That being said, I do think the whole posting a video on her page that refutes her note and basically embarrasses her in the same forum she used to disrespect her family is pretty good.  Subtract the laptop destruction and I think its a pretty good punishment/lesson.

My name ... is Tim

February 21st, 2012 at 2:13 PM ^

Look, I get the "KIDS THESE DAYS! RABBLE RABBLE!" sentiment behind supporting the father in question. Should a daughter post complaints about her family, specifically her parents on facebook? No. First, as a facebook user, there's nothing worse than that person who just uses facebook to talk about how crappy their life is. We get it, parents are like, so totally unfair. Most people have experienced that feeling, and no one cares. Secondly, I personally would never denigrate any family member or close friend of mine publicly like that. Maybe that's just me. So do I understand the people who take a negative attitude towards the daughter? Yes.

However, I think both parties end up looking stupid. First of all, the whole "Parents are so unfair!" thing is a complaint that's been around forever. Maybe kids didn't put their parents on blast on the internet before recently, but that's only because they couldn't before. Kids would just tell everyone at school (or wherever) how (perceivably) crappy their parents were as opposed to write in online. I think a lot of the support for the Dad is fueled by some cross-generational contempt that to me is unwarranted and silly. More importantly though, as a mature adult, the father completely misses the boat by attempting to teach his daughter a lesson by pulling the exact same stunt on her, except with the delightful addition of violent gunfire imagery. Grow up. Pulling your daugher aside and scolding her is perfectly fine, but starting an internet flame war with your child sets a terrible example and just makes you look like a short-tempered buffoon.

a2_electricboogaloo

February 21st, 2012 at 2:13 PM ^

And I personally think the dad shooting the laptop was a just—albeit overdramatic (maybe thats where the daughter gets it from)—punishment.  She did not pay for the laptop, so it's not like he was destroying something she bought with her own money.  I think the kicker is that she has been grounded for a couple months for something like this in the past, so she you think she would have learned the first time.

a2_electricboogaloo

February 21st, 2012 at 2:40 PM ^

I thought about it a little more, and the more I think about it, the more I have a problem with it.  I still the believe the punishment is acceptable, it might be a little extreme, but it is what it is.  However, the medium through which the punishment took place is stupid.

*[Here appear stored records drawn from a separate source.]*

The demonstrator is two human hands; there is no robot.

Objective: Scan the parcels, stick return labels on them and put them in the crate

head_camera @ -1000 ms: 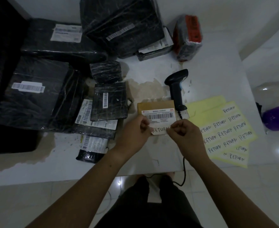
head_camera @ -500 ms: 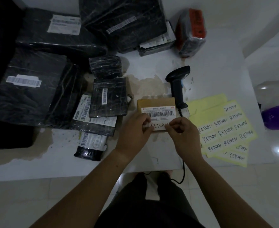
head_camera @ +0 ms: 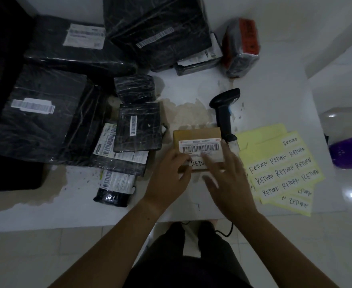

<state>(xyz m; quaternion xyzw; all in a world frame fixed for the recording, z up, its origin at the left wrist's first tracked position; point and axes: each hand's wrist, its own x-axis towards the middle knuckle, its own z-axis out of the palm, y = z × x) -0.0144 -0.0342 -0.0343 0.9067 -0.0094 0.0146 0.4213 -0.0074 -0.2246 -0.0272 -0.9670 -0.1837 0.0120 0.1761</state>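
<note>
A small brown cardboard parcel (head_camera: 195, 134) with a barcode label lies on the white table (head_camera: 274, 96) in front of me. A white RETURN label (head_camera: 196, 163) sits on its near part, below the barcode. My left hand (head_camera: 168, 179) rests at the parcel's left near corner, fingers on the label's left end. My right hand (head_camera: 229, 179) lies flat with spread fingers over the label's right part. A black barcode scanner (head_camera: 223, 113) lies just behind the parcel. Yellow sheets of RETURN labels (head_camera: 283, 169) lie to the right.
Several black-wrapped parcels (head_camera: 137, 125) are piled at the left and back of the table. A red-and-black wrapped parcel (head_camera: 241, 46) stands at the back right. A purple crate (head_camera: 351, 150) stands off the table's right edge. The scanner cable hangs over the near edge.
Both hands held the label pinched above the parcel; now it lies on the parcel. My right hand has opened and lies flat on it; my left has shifted to the left end.
</note>
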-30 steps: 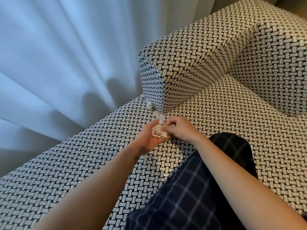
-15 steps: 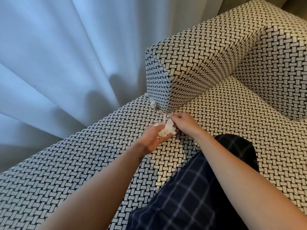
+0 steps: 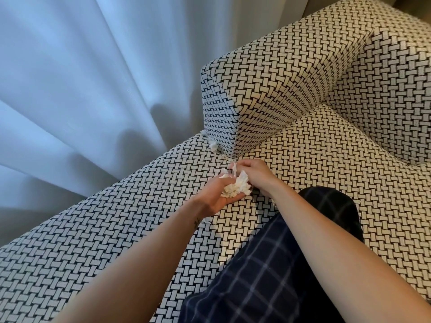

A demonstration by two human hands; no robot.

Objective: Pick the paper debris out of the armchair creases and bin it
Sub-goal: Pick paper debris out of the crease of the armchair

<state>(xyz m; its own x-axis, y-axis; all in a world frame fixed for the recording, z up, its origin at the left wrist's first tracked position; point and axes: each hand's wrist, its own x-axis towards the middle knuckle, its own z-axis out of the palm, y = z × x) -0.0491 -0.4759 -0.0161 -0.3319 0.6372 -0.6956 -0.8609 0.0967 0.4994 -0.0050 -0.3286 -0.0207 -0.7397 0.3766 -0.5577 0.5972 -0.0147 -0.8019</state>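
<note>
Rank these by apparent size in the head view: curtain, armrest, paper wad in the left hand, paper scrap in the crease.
1. curtain
2. armrest
3. paper wad, cupped in the left hand
4. paper scrap, wedged in the crease under the armrest's front; a bit farther off, yet clearly smallest

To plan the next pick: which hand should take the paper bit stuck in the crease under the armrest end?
Right hand, probably: it pinches only a small scrap, nearer the paper bit; the left hand cups the paper wad.
</note>
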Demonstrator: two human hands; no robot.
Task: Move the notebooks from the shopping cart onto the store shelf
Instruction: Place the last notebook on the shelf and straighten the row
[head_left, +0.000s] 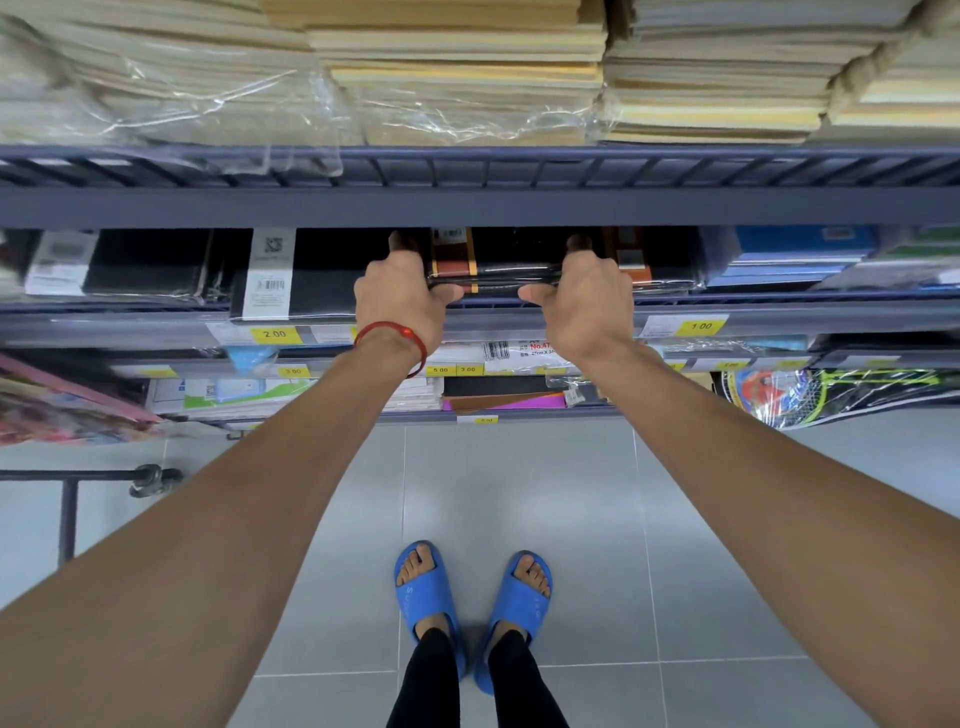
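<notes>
Fingers (402, 244) of our left hand (397, 293) and right hand (592, 299) clasp the notebooks (498, 273) at both ends. They lie crosswise on the shelf (779, 314) ahead.

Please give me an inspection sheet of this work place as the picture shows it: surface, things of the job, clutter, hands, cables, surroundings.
Surface: grey metal shelf, yellow price tags on its front edge; wrapped black books lie on its left part and blue ones on its right.
Job's things: black notebooks, a stack in clear wrap at the shelf's front, held at both ends.
Clutter: loose clear wrap hangs over the paper stacks on the level above.
Hands: left hand grips the stack's left end, right hand its right end, fingers over the top.
Cables: nothing seen.
Surroundings: grey tiled floor; black wheeled frame at lower left, perhaps the cart.
</notes>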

To think hypothetically, lets say you are the dad.  You just read your daughter complain about you in a very elaborate and public facebook post which listed all the things she's felt you've done wrong parenting her and how she is taken for granted.  You disagree with these and you're infuriated.  This is completely legitimate.  However, how do you rebute to her complaints.  You choose to make a youtube video, where you list all the things wrong that she has done wrong and how you are taken for granted.  It almost seems hypocritical.  He's responding with a public complaint with a public complaint of his own (followed by shooting her computer).

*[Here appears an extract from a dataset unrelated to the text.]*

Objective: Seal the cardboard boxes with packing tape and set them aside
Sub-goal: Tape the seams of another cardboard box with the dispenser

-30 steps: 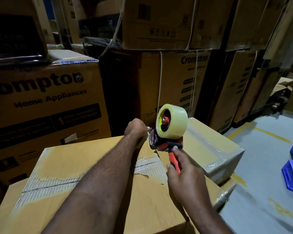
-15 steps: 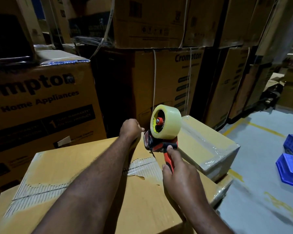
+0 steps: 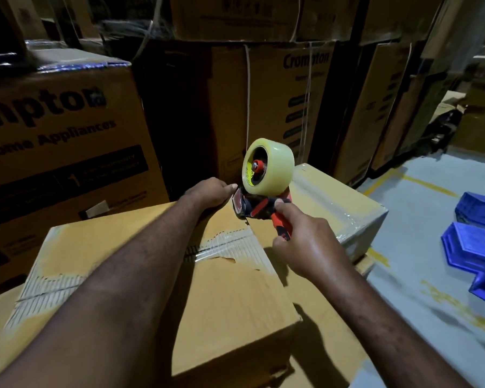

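The cardboard box (image 3: 118, 247) lay directly under both forearms in the head view, its top face running from the far edge back toward the person. A ridged strip of old tape (image 3: 230, 245) crossed that top from side to side, torn near the box's right edge. At the box's far right corner the right hand (image 3: 308, 242) was wrapped tight round the orange handle of the tape dispenser (image 3: 263, 210). The clear tape roll (image 3: 275, 169) stood upright above the corner and the dispenser's mouth faced left. The left hand (image 3: 207, 191) sat knuckles-up on the box's far edge, just beside that mouth, thumb toward it. Its fingers dropped out of sight behind the edge, so whether it pinched a tape end or only pressed the cardboard could not be told. The run to be taped probably stretched from the dispenser back toward the body, so the right hand would pull while the nearer left hand anchored the start. Beyond the box's right side sat a film-wrapped carton (image 3: 336, 197), and printed cartons (image 3: 53, 130) were stacked behind the box.
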### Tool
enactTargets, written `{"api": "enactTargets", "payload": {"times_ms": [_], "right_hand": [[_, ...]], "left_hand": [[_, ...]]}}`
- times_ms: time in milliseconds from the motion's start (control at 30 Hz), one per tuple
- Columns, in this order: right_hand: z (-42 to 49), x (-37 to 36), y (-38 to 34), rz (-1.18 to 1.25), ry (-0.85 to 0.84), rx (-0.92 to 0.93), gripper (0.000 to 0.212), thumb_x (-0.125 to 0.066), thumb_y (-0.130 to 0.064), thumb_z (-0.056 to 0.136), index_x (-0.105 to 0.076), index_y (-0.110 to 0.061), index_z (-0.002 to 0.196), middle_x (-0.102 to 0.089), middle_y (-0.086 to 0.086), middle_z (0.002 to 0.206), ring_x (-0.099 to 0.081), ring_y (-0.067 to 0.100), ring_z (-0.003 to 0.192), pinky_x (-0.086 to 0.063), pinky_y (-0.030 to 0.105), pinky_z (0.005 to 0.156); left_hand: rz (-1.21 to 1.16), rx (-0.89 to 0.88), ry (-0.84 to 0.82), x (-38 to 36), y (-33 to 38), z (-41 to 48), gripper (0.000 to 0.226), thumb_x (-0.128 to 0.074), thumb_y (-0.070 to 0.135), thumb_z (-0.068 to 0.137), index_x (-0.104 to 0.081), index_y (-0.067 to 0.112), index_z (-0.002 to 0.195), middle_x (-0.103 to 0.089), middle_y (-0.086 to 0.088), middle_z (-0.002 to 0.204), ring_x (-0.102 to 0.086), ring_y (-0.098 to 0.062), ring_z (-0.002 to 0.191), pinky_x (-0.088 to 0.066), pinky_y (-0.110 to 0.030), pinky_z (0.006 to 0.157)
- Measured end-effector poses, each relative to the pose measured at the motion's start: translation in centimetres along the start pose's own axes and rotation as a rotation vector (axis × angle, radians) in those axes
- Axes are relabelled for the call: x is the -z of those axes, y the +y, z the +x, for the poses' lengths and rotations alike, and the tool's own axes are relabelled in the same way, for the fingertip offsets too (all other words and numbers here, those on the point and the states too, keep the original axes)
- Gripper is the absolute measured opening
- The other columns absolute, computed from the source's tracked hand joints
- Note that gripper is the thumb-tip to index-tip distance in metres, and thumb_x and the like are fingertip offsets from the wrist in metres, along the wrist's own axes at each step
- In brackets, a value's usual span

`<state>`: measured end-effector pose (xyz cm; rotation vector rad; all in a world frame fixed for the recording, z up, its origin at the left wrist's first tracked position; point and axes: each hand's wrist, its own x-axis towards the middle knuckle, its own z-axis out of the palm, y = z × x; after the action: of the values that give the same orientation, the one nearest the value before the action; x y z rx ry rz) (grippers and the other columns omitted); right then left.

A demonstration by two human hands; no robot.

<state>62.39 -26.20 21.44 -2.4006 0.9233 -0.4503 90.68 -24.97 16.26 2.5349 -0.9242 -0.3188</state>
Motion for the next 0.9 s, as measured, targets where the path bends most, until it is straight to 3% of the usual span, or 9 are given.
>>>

 I think, as a parent, there are much better ways to deal with this.  I still think he has legitimate points.  Had he simply reprimanded her/grounded her/shot her computer, in a less public way then I think he would be right.  However, to do so publicly is him more or less doing the same thing that his daughter did.

I think that the video has gotten such a positive response, particularly from parents, is because it's a fantasy that so many parents have wanted to do, but it remains a fantasy because it's something they should not do.

m goblue

February 21st, 2012 at 2:14 PM ^

Assuming what the dad says is true about the daughter being lazy then I'd say its fair to say both the dad and daughter are in the wrong.

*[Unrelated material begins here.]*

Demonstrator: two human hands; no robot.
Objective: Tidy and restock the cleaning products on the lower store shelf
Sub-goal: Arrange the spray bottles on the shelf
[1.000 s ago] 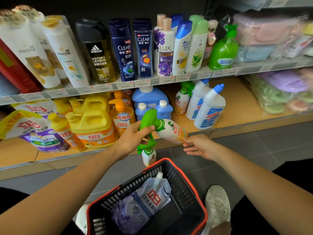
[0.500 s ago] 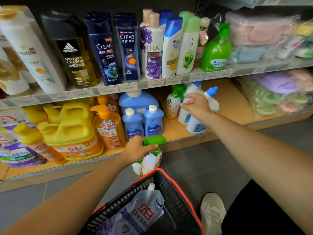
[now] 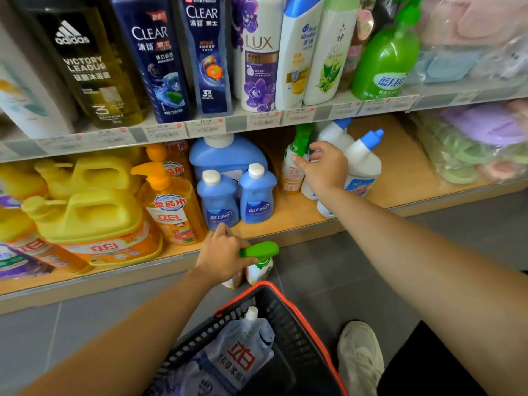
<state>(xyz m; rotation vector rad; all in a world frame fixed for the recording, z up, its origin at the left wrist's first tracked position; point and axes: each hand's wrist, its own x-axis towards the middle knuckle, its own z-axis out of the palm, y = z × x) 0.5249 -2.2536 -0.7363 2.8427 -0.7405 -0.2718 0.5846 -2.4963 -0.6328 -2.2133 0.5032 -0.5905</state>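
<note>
My left hand (image 3: 223,255) grips the green trigger heads of two small spray bottles (image 3: 261,249), which hang in front of the lower shelf's front edge (image 3: 300,225), above the basket. My right hand (image 3: 325,167) reaches into the lower shelf with its fingers spread. Its index finger touches a green-trigger spray bottle (image 3: 291,175) standing there. The hand lies in front of two white bottles with blue caps (image 3: 367,158), partly hiding the rear one.
A black basket with a red rim (image 3: 314,332) sits below, holding a refill pouch (image 3: 243,358). Left on the shelf stand two small blue bottles (image 3: 218,201), a large blue jug (image 3: 225,152), an orange pump bottle (image 3: 171,207) and yellow jugs (image 3: 94,221). Bagged soft goods (image 3: 471,144) fill the right. Bare shelf board (image 3: 400,155) lies between.
My left hand lowered the spray bottles from a raised, tilted hold to hanging by the shelf edge. My right hand went from the bottle's base into the shelf among the white bottles.
</note>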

The daughter for being lazy and the dad for overreacting and going about things the wrong way.  Being strict is one thing but this type of public humiliation is over the top.

JHendo

February 21st, 2012 at 2:14 PM ^

Sure...I'll humor you.  I thought it was completely over the line.  Every kid trashes their parents until they're old enough to understand how stupid that is, and that's never going to stop until the end of time.  Heck, I'd put my money down that he did it when he was a teen, just of course not in the way kids today do.  But now, he's made his daughter a target of ridicule of millions online as well as the hundreds she's encounters in person.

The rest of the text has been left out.